I may be overcomplicating it, but an algorithm has to be able to cope with the worst case data set, so if there are any limits on the number of different Device IDs that a given Unit ID can appear against or anything else like that it would be good to know.
So … I had a chat with a friend… it went like this:
If have a table of data consisting of UnitID and DeviceID
e.g.
Unit ID Device ID
267.001.2 S1005215
267.001.2 S1005216
267.002.2 S1005215
267.002.2 S1005216what algorithm could I use to return the largest number of rows that does not contain a repeated Unit ID or Device ID
and my friend (ok, it was chatGPT) replied:
“To find the largest number of rows that do not contain a repeated Unit ID or Device ID, you can use a graph-based approach.

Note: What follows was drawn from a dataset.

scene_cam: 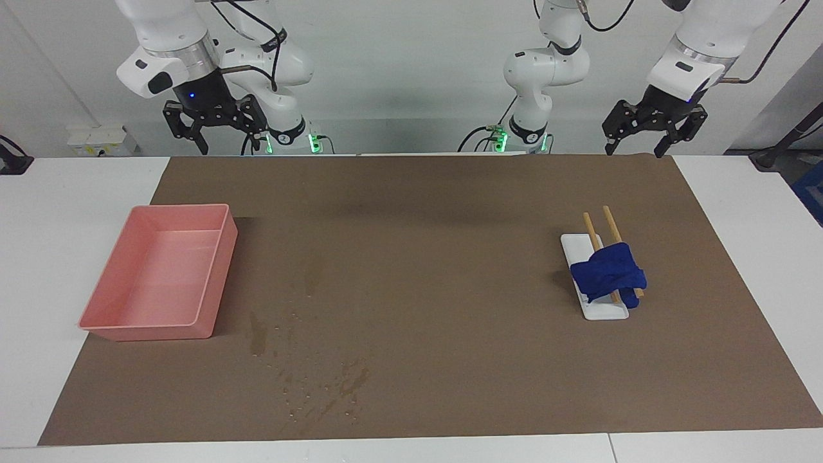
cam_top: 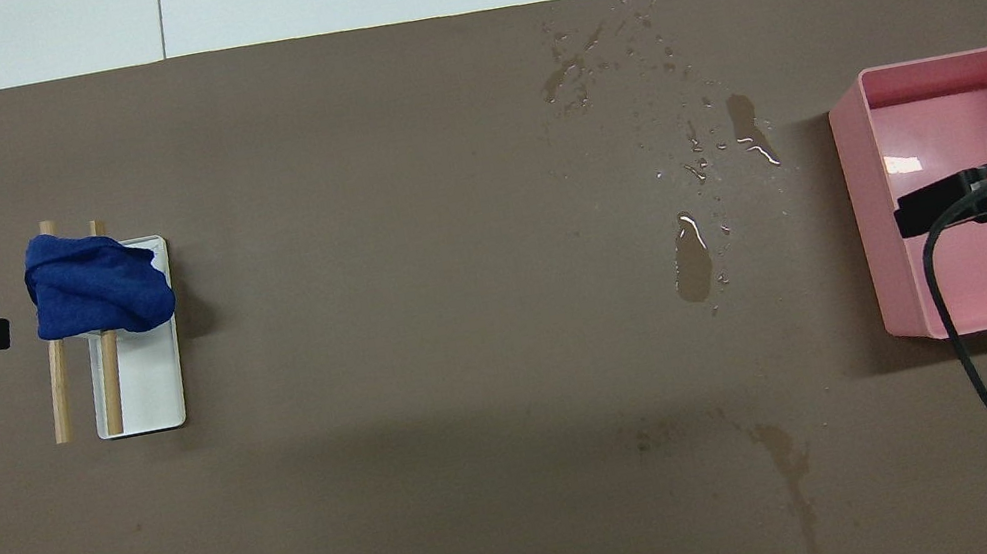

You can represent the relationships between Unit IDs and Device IDs as a graph and then find the largest set of rows that do not share common nodes (Unit ID or Device ID).”
It then presented me with some python, which I decided not to use because I wanted to find some non-python way, at least for now…
but what it did also say was this:
This code creates a directed graph where each row in your data is represented as an edge between Unit ID and Device ID. It then finds the largest acyclic subgraph using the connected components of the undirected graph. Finally, it extracts the rows corresponding to the largest acyclic subgraph, which represents the largest number of rows that do not contain a repeated Unit ID or Device ID.
That seemed interesting, so I went searching for KNIME “acyclic subgraph”, which led me back to the “network” / “subgraph” nodes used here:
and here
and that ultimately led me build a workflow that it would be good to try out with your data, because I have no idea if (or how!!) it works I suspect @tobias.koetter might be able to tell us!
What I can tell you is that given this input:
it returns the following output (rows to keep)
and given this input:
it produces this output:
That appears right to me!
remove duplication in two columns.knwf (82.7 KB)
Will be good to know what happens with the “real” data.
btw Anybody interested in the python code that chatGPT generated for this can find the chat here
Yes, here is the dataset.
Sample ID Data.xlsx (31.7 KB)
I also have a sample workflow that does not work, but I believe is close to a solution using recursive loop start to increment the last row and do a comparison. I will upload that as well.
Unit ID number is broken down to (LocationID.UniqueDeviceID.NumberOfDevicesAtLocation).
Sample Unique ID.knwf (26.3 KB)
This looks to be correctly eliminating the duplicate rows…other than where I have errors in my sample data .
I will rerun with real data and see.
Thanks for the help!! I will mark solution if all goes well.
Hi @rangerry, thanks for uploading the sample data, and glad to hear it looks promising.
I’ve added it into this workflow, renaming the columns so that it would work with the rest of the flow, then at the end concatenating back the rows to keep and remove (with the Good marker), which is obviously an “optional extra” but may assist with any testing.
In some cases, I think it may be an arbitrary decision over which rows are ultimately kept as there could be multiple possibilities.
remove duplication in two columns - with sample data.knwf (101.9 KB)
That was certainly a challenge that took me completely by surprise about the direction it headed
Yeah, tell me about it!! I’ve been scratching my head for days on this one!
I think the recursive loop direction you were headed made sense, but it would certainly be a “fun” one to write, and I suspect ultimately a bit slow on lots of data. If the above nodes hadn’t been available (and hopefully they do the job), then I think python would have been the likely next stop!
Thanks for marking the solution, and good luck!
Python was def my next stop. I’m glad this one got the creative juices flowing! Lol. It was harder than it looked on the outside. Thanks again for the help!